* **Aim of the task**:
Give the entries again, exactly as written.

-------- Data supplied

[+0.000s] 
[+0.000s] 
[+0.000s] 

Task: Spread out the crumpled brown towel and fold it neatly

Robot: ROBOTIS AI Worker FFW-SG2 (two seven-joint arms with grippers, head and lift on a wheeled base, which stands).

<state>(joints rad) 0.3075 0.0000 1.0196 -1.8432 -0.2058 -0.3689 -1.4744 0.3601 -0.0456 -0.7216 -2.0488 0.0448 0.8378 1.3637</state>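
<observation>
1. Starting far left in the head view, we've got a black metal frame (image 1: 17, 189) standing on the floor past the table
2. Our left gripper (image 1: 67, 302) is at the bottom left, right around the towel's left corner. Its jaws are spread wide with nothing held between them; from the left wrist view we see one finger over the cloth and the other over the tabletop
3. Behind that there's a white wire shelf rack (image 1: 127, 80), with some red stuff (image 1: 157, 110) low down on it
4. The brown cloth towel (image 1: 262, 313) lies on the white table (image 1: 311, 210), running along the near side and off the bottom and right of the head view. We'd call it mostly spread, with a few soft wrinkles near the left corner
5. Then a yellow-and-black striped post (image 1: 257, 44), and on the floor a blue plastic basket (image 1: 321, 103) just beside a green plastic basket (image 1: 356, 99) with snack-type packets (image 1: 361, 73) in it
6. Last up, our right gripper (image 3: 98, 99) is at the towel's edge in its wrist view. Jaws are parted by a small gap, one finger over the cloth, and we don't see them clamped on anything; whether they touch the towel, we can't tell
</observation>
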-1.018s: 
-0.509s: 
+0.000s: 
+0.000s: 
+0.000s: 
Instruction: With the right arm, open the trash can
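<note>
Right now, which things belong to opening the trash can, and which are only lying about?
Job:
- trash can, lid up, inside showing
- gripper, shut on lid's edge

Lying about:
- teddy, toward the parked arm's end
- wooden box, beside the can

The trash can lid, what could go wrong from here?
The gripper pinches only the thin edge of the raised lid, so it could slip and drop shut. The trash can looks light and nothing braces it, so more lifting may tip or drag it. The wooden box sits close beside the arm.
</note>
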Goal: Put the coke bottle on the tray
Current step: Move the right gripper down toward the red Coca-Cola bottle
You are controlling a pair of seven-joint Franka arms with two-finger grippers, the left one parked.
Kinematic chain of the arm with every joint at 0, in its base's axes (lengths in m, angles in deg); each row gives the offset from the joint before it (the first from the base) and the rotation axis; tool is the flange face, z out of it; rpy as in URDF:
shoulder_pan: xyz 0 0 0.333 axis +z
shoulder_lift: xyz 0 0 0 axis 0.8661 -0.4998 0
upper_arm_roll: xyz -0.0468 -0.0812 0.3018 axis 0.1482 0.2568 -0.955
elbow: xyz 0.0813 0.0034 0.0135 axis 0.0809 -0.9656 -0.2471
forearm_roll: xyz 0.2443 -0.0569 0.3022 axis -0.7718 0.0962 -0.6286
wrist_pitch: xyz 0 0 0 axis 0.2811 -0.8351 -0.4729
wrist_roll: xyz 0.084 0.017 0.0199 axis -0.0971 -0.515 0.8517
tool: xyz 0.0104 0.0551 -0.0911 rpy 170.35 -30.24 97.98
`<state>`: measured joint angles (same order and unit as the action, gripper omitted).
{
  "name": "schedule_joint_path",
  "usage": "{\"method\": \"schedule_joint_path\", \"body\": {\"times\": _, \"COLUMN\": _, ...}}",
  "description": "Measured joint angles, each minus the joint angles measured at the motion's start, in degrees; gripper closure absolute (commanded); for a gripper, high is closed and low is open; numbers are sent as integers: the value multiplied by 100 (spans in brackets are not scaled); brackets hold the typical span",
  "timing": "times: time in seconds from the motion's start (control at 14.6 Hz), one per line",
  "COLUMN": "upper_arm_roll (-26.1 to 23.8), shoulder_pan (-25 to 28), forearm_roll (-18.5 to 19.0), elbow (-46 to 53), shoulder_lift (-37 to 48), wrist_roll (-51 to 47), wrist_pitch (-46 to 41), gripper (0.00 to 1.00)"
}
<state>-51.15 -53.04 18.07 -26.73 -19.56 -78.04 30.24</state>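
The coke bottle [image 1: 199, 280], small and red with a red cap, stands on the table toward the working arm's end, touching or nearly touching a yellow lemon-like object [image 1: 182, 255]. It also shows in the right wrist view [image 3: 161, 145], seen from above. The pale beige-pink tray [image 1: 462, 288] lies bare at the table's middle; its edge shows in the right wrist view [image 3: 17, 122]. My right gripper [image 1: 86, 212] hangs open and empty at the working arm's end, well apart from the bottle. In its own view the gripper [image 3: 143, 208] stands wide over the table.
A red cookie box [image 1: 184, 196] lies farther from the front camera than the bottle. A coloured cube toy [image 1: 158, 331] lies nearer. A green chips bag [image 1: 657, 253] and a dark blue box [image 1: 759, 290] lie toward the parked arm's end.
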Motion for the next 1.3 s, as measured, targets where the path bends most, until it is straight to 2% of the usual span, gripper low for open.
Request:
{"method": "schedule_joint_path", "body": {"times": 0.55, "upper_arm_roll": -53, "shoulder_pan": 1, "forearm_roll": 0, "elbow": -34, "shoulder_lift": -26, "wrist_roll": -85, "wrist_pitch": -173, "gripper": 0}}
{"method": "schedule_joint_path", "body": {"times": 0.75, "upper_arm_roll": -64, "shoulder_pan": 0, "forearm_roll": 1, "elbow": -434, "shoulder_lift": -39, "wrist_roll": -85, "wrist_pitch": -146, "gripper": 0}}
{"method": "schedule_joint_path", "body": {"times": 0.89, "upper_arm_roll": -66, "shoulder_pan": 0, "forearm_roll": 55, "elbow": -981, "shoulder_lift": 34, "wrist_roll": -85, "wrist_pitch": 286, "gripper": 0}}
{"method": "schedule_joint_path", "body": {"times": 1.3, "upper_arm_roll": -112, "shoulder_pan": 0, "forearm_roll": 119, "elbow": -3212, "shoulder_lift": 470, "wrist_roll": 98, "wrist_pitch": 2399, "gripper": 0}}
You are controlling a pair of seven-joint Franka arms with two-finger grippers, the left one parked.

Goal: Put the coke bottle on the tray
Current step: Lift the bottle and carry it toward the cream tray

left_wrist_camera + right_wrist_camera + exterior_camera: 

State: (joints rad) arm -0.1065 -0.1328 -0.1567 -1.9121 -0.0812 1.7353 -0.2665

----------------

* **Response area**:
[+0.000s] 
[+0.000s] 
[+0.000s] 

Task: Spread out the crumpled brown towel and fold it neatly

Robot: ROBOTIS AI Worker FFW-SG2 (two seven-joint arms with grippers, head and lift on a wheeled base, which stands).

<state>(joints rad) 0.3075 0.0000 1.0196 -1.8432 -0.2058 -0.3689 -1.4744 0.3601 -0.0456 -0.7216 -2.0488 0.0448 0.8378 1.3637</state>
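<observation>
1. Starting far left in the head view, we've got a black metal frame (image 1: 17, 189) standing on the floor past the table
2. Our left gripper (image 1: 67, 302) is at the bottom left, right around the towel's left corner. Its jaws are spread wide with nothing held between them; from the left wrist view we see one finger over the cloth and the other over the tabletop
3. Behind that there's a white wire shelf rack (image 1: 127, 80), with some red stuff (image 1: 157, 110) low down on it
4. The brown cloth towel (image 1: 262, 313) lies on the white table (image 1: 311, 210), running along the near side and off the bottom and right of the head view. We'd call it mostly spread, with a few soft wrinkles near the left corner
5. Then a yellow-and-black striped post (image 1: 257, 44), and on the floor a blue plastic basket (image 1: 321, 103) just beside a green plastic basket (image 1: 356, 99) with snack-type packets (image 1: 361, 73) in it
6. Last up, our right gripper (image 3: 98, 99) is at the towel's edge in its wrist view. Jaws are parted by a small gap, one finger over the cloth, and we don't see them clamped on anything; whether they touch the towel, we can't tell
</observation>
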-1.018s: 
-0.509s: 
+0.000s: 
+0.000s: 
+0.000s: 
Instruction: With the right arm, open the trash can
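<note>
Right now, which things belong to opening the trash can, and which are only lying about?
Job:
- trash can, lid up, inside showing
- gripper, shut on lid's edge

Lying about:
- teddy, toward the parked arm's end
- wooden box, beside the can

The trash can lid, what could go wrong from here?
The gripper pinches only the thin edge of the raised lid, so it could slip and drop shut. The trash can looks light and nothing braces it, so more lifting may tip or drag it. The wooden box sits close beside the arm.
</note>
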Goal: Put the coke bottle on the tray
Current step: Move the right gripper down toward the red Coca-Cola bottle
You are controlling a pair of seven-joint Franka arms with two-finger grippers, the left one parked.
Kinematic chain of the arm with every joint at 0, in its base's axes (lengths in m, angles in deg); each row gives the offset from the joint before it (the first from the base) and the rotation axis; tool is the flange face, z out of it; rpy as in URDF:
shoulder_pan: xyz 0 0 0.333 axis +z
shoulder_lift: xyz 0 0 0 axis 0.8661 -0.4998 0
upper_arm_roll: xyz -0.0468 -0.0812 0.3018 axis 0.1482 0.2568 -0.955
elbow: xyz 0.0813 0.0034 0.0135 axis 0.0809 -0.9656 -0.2471
forearm_roll: xyz 0.2443 -0.0569 0.3022 axis -0.7718 0.0962 -0.6286
wrist_pitch: xyz 0 0 0 axis 0.2811 -0.8351 -0.4729
wrist_roll: xyz 0.084 0.017 0.0199 axis -0.0971 -0.515 0.8517
tool: xyz 0.0104 0.0551 -0.0911 rpy 170.35 -30.24 97.98
`<state>`: measured joint angles (same order and unit as the action, gripper omitted).
{
  "name": "schedule_joint_path",
  "usage": "{\"method\": \"schedule_joint_path\", \"body\": {\"times\": _, \"COLUMN\": _, ...}}",
  "description": "Measured joint angles, each minus the joint angles measured at the motion's start, in degrees; gripper closure absolute (commanded); for a gripper, high is closed and low is open; numbers are sent as integers: the value multiplied by 100 (spans in brackets are not scaled); brackets hold the typical span",
  "timing": "times: time in seconds from the motion's start (control at 14.6 Hz), one per line",
  "COLUMN": "upper_arm_roll (-26.1 to 23.8), shoulder_pan (-25 to 28), forearm_roll (-18.5 to 19.0), elbow (-46 to 53), shoulder_lift (-37 to 48), wrist_roll (-51 to 47), wrist_pitch (-46 to 41), gripper (0.00 to 1.00)"
}
<state>-51.15 -53.04 18.07 -26.73 -19.56 -78.04 30.24</state>
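The coke bottle [image 1: 199, 280], small and red with a red cap, stands on the table toward the working arm's end, touching or nearly touching a yellow lemon-like object [image 1: 182, 255]. It also shows in the right wrist view [image 3: 161, 145], seen from above. The pale beige-pink tray [image 1: 462, 288] lies bare at the table's middle; its edge shows in the right wrist view [image 3: 17, 122]. My right gripper [image 1: 86, 212] hangs open and empty at the working arm's end, well apart from the bottle. In its own view the gripper [image 3: 143, 208] stands wide over the table.
A red cookie box [image 1: 184, 196] lies farther from the front camera than the bottle. A coloured cube toy [image 1: 158, 331] lies nearer. A green chips bag [image 1: 657, 253] and a dark blue box [image 1: 759, 290] lie toward the parked arm's end.
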Motion for the next 1.3 s, as measured, targets where the path bends most, until it is straight to 2% of the usual span, gripper low for open.
Request:
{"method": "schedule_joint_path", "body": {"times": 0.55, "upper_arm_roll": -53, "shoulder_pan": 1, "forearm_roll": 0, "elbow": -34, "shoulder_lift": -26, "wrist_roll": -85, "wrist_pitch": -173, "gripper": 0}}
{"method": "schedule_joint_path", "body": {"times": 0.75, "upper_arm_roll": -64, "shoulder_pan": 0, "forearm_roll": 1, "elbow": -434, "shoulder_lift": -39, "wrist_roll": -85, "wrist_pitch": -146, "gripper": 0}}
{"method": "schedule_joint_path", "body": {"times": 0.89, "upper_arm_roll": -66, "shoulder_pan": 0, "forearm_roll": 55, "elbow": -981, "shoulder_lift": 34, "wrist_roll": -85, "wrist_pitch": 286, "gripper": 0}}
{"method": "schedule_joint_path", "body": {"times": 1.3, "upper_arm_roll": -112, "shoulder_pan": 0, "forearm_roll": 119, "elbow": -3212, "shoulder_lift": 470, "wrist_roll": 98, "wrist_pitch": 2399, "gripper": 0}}
You are controlling a pair of seven-joint Franka arms with two-finger grippers, the left one parked.

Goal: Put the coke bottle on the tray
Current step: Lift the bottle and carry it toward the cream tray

left_wrist_camera + right_wrist_camera + exterior_camera: 

State: (joints rad) arm -0.1065 -0.1328 -0.1567 -1.9121 -0.0812 1.7353 -0.2665

The response to this exercise is finished.